Data Provider#

The icesat2db.IceSat2Provider module in icesat2db is the core interface for accessing structured ICESat-2 data and metadata from a tileDB database. With this module, you can execute spatial and temporal queries on ICESat-2 data, retrieving relevant variables efficiently and enabling complex geospatial operations. The icesat2db.IceSat2Provider class streamlines the process, making it easy to access the extensive data generated by the ICESat-2 mission for advanced analysis.

Key capabilities#

  • Spatial Queries: Query ICESat-2 data based on specific spatial boundaries, enabling analyses within defined regions.

  • Temporal Queries: Filter data by date range to focus on specific time periods.

  • Variable Selection: Retrieve only the data variables needed for your analysis to optimize performance.

  • Quality Filters: Apply additional quality filters to refine data retrieval based on specific conditions.

  • Reference Point Query: Query ICESat-2 data based on a reference point and get the nearest shots within a defined radius.

  • Flexible Output Formats: Export results as either xarray.Dataset for multi-dimensional data or pandas.DataFrame for tabular data.

Potential available variables#

The database includes a wide range of variables from the ATL08 land and vegetation product, covering terrain elevation, canopy height metrics, quality flags, and ancillary data. Below is a table of commonly used variables:

Variable Descriptions#

Variable Name

Description

Units

Category

h_canopy

98th percentile of relative canopy heights above estimated terrain

meters

Canopy

h_max_canopy

Maximum relative canopy height within segment (equivalent to RH100)

meters

Canopy

h_mean_canopy

Mean relative canopy height within segment

meters

Canopy

h_te_best_fit

Best-fit terrain elevation at the mid-point of each 100 m segment

meters

Terrain

h_te_mean

Mean terrain photon height above WGS84 Ellipsoid within segment

meters

Terrain

canopy_h_metrics

Canopy height metrics at 10–95th percentiles (18 values per segment)

meters

Canopy

snr

Signal-to-noise ratio of geolocated photons

adimensional

Land Segment

night_flag

Day/night flag derived from solar elevation (0=day, 1=night)

adimensional

Land Segment

layer_flag

Consolidated cloud/blowing snow flag (0=absent, 1=likely present)

adimensional

Land Segment

segment_snowcover

Daily snow/ice cover flag (0=ice-free water; 1=snow-free; 2=snow; 3=ice)

adimensional

Land Segment

For the complete list of available variables, see TileDB Global Database for ICESat-2 ATL08 Data or call provider.get_available_variables().
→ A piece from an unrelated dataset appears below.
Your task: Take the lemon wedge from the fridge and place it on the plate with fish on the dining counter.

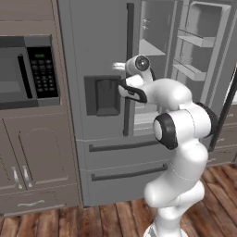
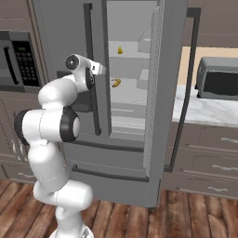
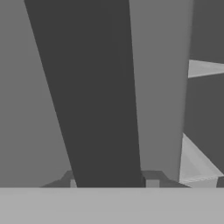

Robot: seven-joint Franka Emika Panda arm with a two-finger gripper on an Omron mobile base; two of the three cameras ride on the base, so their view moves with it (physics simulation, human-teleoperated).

Retrieving ICESat-2 data with the ICESat-2 provider#

The icesat2db.IceSat2Provider class is your main tool for querying ICESat-2 data from the tileDB database. The following example demonstrates how to configure and use the provider to retrieve data with options to include additional quality filters for customized data refinement.

Basic query example#

import geopandas as gpd
import icesat2db as isdb

# Load region of interest
region_of_interest = gpd.read_file('./data/geojson/region.geojson')

# Instantiate the IceSat2Provider
provider = isdb.IceSat2Provider(storage_type='local',
                                local_path="/path/to/your/database")
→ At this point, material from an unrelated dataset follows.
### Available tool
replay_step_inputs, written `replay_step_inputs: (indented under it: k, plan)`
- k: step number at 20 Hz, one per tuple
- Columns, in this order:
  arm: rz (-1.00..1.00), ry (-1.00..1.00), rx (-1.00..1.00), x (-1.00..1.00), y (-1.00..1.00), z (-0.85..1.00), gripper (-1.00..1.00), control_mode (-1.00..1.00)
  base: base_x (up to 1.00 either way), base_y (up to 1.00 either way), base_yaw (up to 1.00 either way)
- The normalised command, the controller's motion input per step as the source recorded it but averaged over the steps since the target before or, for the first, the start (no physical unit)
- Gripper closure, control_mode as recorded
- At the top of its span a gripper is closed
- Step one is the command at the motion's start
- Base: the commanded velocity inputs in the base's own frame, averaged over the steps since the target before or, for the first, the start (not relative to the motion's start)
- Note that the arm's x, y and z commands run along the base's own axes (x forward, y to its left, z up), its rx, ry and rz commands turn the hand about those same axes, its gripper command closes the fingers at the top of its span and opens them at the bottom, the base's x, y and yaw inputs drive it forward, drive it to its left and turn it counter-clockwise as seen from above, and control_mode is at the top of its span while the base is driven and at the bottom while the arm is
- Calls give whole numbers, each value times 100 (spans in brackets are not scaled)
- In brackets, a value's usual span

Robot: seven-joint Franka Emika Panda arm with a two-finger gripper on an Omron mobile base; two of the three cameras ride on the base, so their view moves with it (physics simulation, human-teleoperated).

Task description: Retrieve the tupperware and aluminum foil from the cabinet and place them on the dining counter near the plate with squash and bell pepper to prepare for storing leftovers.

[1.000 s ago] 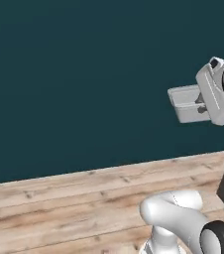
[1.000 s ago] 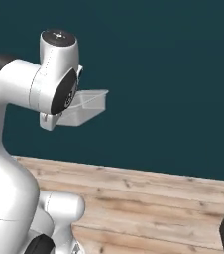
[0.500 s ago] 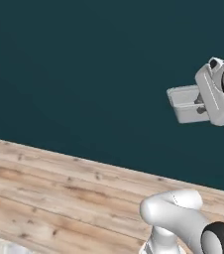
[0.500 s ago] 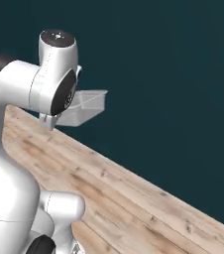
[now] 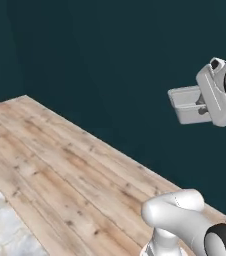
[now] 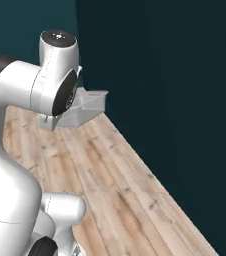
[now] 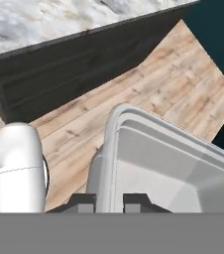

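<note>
I hold the tupperware [image 7: 168, 163] by one rim wall, my gripper [image 7: 110, 201] pinched narrow on it, carried high above the wooden floor [image 5: 60, 170]. The dining counter [image 7: 59, 20] lies beyond my fingertips, its marble top past the dark base.

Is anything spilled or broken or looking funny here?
Nothing stands out. The gripper is shut on the rim of the tupperware, which looks whole and empty, carried in the air above the wooden floor. The dining counter shows no spill.
</note>
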Motion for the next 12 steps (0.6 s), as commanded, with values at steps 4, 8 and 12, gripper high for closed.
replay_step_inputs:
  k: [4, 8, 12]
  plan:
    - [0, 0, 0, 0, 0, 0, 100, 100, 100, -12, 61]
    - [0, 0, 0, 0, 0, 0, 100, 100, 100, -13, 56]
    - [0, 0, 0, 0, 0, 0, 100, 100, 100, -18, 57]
# Define the variables to query
variables = ["h_canopy", "h_te_best_fit"]

dataset = provider.get_data(variables=variables,
                            geometry=region_of_interest,
                            start_time="2019-01-01",
                            end_time="2024-12-31",
                            return_type='xarray')
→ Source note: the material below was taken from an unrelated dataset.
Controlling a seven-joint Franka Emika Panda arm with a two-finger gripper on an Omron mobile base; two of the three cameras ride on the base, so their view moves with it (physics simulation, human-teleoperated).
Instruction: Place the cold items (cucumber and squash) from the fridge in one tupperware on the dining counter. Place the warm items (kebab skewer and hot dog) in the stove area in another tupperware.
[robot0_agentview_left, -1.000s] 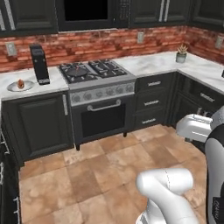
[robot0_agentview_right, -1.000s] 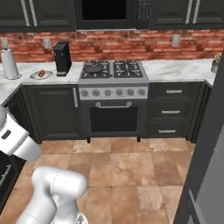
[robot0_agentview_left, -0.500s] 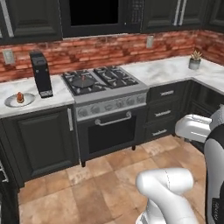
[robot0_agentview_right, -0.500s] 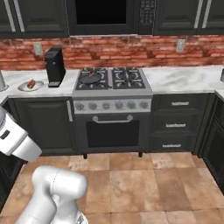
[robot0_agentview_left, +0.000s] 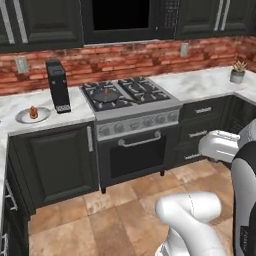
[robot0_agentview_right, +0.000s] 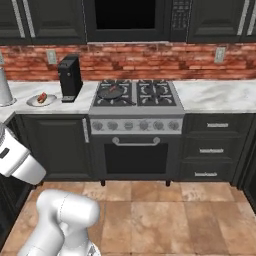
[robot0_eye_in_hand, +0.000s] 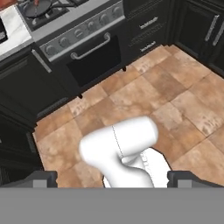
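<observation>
Gripper (robot0_eye_in_hand: 112, 178) spread wide, holding nothing, its dark fingertips (robot0_eye_in_hand: 41, 178) at the two lower corners of the hand view, aimed down at brown tiled floor (robot0_eye_in_hand: 175, 100) in front of stainless gas stove with black oven door (robot0_agentview_right: 136, 130). Small dark frying pan (robot0_agentview_right: 111, 92) on rear-left burner, something reddish lying in it, possibly the kebab skewer or hot dog, too small to tell which. White marble bench (robot0_agentview_left: 200, 84) on both sides of stove, dark cabinets below. Tall black coffee machine (robot0_agentview_left: 58, 86) on bench just left of stove; round white plate (robot0_agentview_left: 32, 115) beside it with small red-brown food item on top. Small potted plant (robot0_agentview_left: 237, 71) at far right end of bench near the corner. Red brick backsplash (robot0_agentview_right: 150, 60) behind, black built-in microwave (robot0_agentview_right: 135, 19) above the stove.
</observation>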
Parameters for get_data()#

  • variables: List of variables (columns) to retrieve from the database. Profile and sub-segment variables (e.g. canopy_h_metrics, h_canopy_20m) return all values per segment by default. To fetch a single element by label and save bandwidth, use the "variable:label" syntax, e.g. "canopy_h_metrics:50" (50th-percentile only) or "h_canopy_20m:50" (centre 20 m bin only).

  • geometry: (Optional) GeoPandas geometry for spatial filtering.

  • start_time: (Optional) Start date for temporal filtering (format: “YYYY-MM-DD”).

  • end_time: (Optional) End date for temporal filtering (format: “YYYY-MM-DD”).

  • return_type: Specifies the format of the returned data, either xarray.Dataset (“xarray”). or pandas.DataFrame (“dataframe”) - The default is “xarray”.

  • query_type: (Optional) Type of query to execute, either “nearest” or “bounding_box”, in case of nearest, a point has to be provided as well (default: “bounding_box”).

  • point: (Optional) Reference point for nearest query, required if query_type is “nearest” (format: Tuple[longitude, latitude]).

  • num_shots: (Optional) Number of shots to retrieve if the query_type is “nearest” (default: 10).

  • radius: (Optional) Radius in degrees around the point if the query_type is “nearest” (default: 0.1).

  • quality_filters: (Optional) Additional quality filters to apply to the query.

The returned data is formatted according to the return_type parameter, making it ready for further analysis.

Applying additional quality filters#

You can further refine the data retrieval by specifying additional quality filters. This customization allows filtering based on specific conditions for selected variables. The filters are added as keyword arguments in the form of field-value conditions.

Example with additional quality filters#

In the following example, we filter for night-time acquisitions with no cloud/blowing snow contamination:

import geopandas as gpd
import icesat2db as isdb

# Instantiate the IceSat2Provider
provider = isdb.IceSat2Provider(storage_type='local',
                                local_path="/path/to/your/database")

# Load region of interest
region_of_interest = gpd.read_file('./data/geojson/region.geojson')

# Define variables and quality filters
variables = ["h_canopy", "h_te_best_fit", "snr"]
quality_filters = {
    'night_flag': "== 1",
    'layer_flag': "== 0",
}

icesat2_data = provider.get_data(variables=variables,
                                 geometry=region_of_interest,
                                 start_time="2019-01-01",
                                 end_time="2024-12-31",
                                 return_type='xarray',
                                 **quality_filters)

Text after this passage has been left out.